#### ASSIGNMENT
Write out the listing below character for character, though without its pictures.

#### DATA EXCERPT
↓↓↓

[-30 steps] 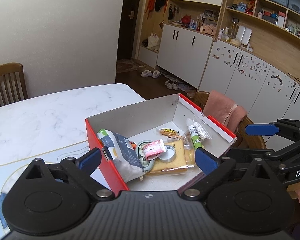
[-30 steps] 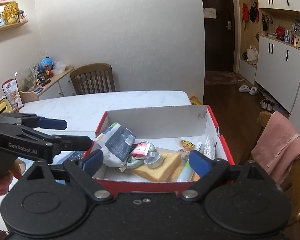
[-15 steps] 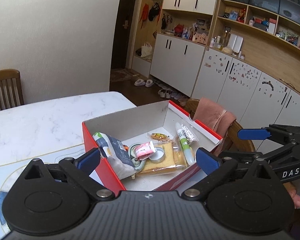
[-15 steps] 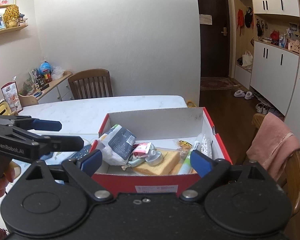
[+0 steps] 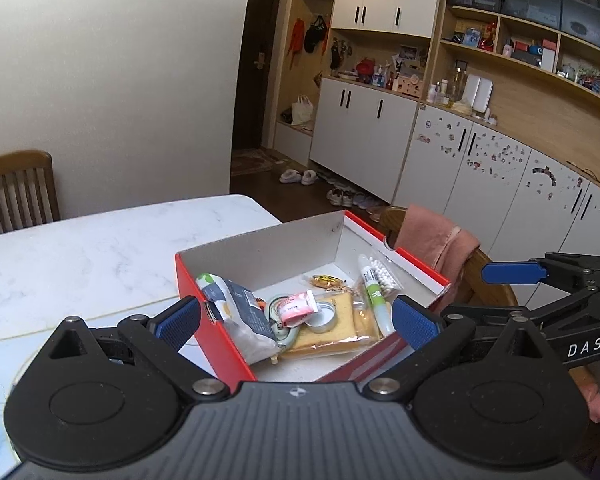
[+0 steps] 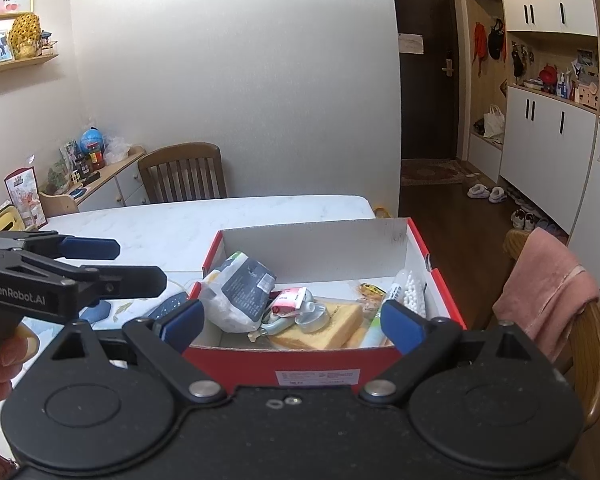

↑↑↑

#### ANSWER FOR THIS EXERCISE
[-30 steps] 
[-30 steps] 
[-15 steps] 
[-15 steps] 
[+0 steps] 
[+0 steps] 

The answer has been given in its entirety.